*** Begin section ***
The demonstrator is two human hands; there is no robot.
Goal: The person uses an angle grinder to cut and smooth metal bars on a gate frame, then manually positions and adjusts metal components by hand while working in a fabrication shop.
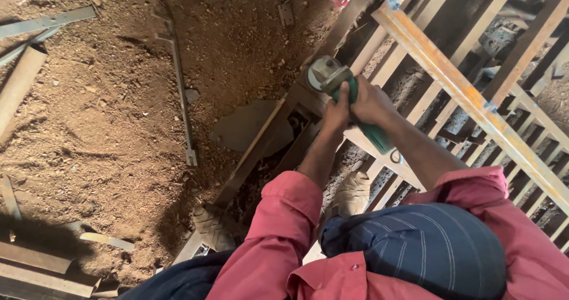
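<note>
Brown, dusty earth floor [101,128] fills the left half of what we see, and loose strips of grey scrap metal [181,98] lie scattered over it. Across the floor runs a long welded frame of rusty steel bars [450,81], going from the upper middle down to the right edge, with many parallel slats between its rails. We look down on a person in a faded red shirt with rolled sleeves [284,217], who bends over this frame. Both hands are closed around a green-bodied angle grinder with a grey metal head [332,78]. The left hand [336,111] grips the tool just behind the head, with the fingers wrapped fully round the body. The right hand [370,101] holds the green body a little further back, also shut tight on it, and the two hands touch each other. The grinder head points up and to the left and sits at a dark steel bar [267,146] at the frame's left edge; we cannot tell if the disc touches the metal. Below the arms we see two feet in woven tan sandals [352,193], one standing among the slats and one near the lower end of the dark bar.
</note>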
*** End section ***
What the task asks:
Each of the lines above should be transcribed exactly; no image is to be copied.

Exercise answer:
The demonstrator is two human hands; there is no robot.
Goal: The person uses an angle grinder to cut and smooth metal bars on a gate frame, then manually positions and adjusts metal components by hand while working in a fabrication shop.
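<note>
Brown, dusty earth floor [101,128] fills the left half of what we see, and loose strips of grey scrap metal [181,98] lie scattered over it. Across the floor runs a long welded frame of rusty steel bars [450,81], going from the upper middle down to the right edge, with many parallel slats between its rails. We look down on a person in a faded red shirt with rolled sleeves [284,217], who bends over this frame. Both hands are closed around a green-bodied angle grinder with a grey metal head [332,78]. The left hand [336,111] grips the tool just behind the head, with the fingers wrapped fully round the body. The right hand [370,101] holds the green body a little further back, also shut tight on it, and the two hands touch each other. The grinder head points up and to the left and sits at a dark steel bar [267,146] at the frame's left edge; we cannot tell if the disc touches the metal. Below the arms we see two feet in woven tan sandals [352,193], one standing among the slats and one near the lower end of the dark bar.
</note>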

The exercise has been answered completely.